• _ACTIVITY_:
Say how many lines in the records contain the string "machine". Nothing but the number should be given.

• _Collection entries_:
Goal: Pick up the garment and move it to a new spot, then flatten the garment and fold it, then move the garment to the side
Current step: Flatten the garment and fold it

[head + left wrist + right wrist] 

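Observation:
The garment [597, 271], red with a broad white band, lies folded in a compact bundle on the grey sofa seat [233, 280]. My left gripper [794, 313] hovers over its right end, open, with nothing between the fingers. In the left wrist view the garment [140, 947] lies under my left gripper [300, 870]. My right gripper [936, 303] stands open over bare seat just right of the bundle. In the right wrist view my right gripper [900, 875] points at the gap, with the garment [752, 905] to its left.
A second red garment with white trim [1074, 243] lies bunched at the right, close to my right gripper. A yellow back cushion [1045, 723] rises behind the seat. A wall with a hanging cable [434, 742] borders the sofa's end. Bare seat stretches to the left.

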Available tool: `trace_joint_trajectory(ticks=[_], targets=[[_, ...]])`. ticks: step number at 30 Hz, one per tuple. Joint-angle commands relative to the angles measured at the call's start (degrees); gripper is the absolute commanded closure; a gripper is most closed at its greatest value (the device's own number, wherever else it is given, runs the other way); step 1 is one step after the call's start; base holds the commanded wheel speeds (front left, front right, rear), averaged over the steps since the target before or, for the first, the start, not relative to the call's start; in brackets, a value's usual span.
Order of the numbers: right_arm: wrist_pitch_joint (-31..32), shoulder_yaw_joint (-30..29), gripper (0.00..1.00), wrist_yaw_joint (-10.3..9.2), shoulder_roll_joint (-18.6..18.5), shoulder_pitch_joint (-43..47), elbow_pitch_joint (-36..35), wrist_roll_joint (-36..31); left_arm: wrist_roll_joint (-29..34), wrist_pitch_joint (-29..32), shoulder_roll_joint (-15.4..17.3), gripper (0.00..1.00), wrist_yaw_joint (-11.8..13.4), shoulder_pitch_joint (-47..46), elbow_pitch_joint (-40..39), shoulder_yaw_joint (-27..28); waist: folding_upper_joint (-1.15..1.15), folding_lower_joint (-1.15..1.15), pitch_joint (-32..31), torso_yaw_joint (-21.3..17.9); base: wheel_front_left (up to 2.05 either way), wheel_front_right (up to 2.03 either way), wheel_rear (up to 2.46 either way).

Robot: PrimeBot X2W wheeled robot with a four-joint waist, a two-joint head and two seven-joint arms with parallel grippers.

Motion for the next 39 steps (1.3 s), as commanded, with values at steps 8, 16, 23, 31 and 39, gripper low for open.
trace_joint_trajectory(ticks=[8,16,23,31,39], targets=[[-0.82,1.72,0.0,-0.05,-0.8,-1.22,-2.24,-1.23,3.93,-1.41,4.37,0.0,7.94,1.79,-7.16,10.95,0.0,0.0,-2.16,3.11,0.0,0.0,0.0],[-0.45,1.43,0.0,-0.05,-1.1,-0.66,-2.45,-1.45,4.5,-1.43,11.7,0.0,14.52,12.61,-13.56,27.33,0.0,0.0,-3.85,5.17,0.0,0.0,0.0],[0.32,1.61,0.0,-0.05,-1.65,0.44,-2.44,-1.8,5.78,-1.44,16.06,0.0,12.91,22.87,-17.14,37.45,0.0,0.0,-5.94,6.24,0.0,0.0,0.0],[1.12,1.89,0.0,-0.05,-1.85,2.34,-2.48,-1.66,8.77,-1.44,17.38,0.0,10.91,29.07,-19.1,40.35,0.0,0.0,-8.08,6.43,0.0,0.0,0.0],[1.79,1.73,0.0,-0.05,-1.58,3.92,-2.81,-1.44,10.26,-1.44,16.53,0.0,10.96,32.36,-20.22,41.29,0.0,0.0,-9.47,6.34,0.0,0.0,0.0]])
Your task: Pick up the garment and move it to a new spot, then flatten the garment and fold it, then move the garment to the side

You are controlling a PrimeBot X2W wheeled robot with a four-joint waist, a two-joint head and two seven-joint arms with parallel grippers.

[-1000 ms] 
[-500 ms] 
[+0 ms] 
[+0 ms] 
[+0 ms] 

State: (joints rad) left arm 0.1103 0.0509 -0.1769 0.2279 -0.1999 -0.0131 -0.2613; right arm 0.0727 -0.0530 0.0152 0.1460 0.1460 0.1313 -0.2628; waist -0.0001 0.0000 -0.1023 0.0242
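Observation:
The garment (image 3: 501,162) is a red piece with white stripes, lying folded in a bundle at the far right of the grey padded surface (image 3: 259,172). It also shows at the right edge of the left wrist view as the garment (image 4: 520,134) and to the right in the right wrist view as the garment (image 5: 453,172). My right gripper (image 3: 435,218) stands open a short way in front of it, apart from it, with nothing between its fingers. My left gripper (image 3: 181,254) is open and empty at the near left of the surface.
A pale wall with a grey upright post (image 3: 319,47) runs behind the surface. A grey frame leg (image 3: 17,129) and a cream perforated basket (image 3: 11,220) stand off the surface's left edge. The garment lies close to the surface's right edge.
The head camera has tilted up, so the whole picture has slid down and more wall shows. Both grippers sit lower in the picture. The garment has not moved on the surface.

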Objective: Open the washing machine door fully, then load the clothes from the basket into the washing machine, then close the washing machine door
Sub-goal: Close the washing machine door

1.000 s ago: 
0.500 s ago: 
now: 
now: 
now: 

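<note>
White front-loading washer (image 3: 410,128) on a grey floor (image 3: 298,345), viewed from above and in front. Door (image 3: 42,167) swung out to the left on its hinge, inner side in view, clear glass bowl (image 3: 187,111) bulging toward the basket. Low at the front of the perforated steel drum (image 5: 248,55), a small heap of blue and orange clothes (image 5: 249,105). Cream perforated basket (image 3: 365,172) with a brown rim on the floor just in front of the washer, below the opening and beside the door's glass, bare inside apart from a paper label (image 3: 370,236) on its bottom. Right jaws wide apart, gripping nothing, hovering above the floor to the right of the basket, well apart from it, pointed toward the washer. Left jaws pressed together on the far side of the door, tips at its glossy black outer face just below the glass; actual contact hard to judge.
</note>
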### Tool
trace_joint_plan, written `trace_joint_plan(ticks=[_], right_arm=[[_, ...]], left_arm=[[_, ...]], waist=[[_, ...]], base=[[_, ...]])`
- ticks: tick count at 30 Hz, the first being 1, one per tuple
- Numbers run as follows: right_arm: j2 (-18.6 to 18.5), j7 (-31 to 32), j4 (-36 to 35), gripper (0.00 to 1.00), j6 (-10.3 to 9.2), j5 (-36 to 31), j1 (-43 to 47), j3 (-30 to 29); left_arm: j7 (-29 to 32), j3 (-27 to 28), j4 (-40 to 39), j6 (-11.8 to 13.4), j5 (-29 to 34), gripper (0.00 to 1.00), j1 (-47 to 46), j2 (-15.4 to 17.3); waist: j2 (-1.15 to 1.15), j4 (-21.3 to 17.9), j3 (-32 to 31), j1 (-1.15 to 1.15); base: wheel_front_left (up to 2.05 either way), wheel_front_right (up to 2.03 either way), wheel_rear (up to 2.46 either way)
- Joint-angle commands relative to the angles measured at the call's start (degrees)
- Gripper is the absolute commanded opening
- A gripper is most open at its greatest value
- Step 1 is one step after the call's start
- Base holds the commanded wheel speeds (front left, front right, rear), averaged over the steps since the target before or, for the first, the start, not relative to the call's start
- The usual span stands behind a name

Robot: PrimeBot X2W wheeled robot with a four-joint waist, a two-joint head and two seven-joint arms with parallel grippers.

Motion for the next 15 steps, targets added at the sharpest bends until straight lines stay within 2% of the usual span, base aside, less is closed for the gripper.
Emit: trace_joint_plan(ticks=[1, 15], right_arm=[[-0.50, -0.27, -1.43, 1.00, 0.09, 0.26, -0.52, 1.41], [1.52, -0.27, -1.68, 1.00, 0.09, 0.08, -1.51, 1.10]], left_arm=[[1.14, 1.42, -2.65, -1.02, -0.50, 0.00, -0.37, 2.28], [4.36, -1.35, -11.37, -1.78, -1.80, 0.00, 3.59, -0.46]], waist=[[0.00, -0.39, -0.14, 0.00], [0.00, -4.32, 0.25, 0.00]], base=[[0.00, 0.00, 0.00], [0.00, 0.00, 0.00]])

• _SOLUTION FOR THIS PROBLEM_:
2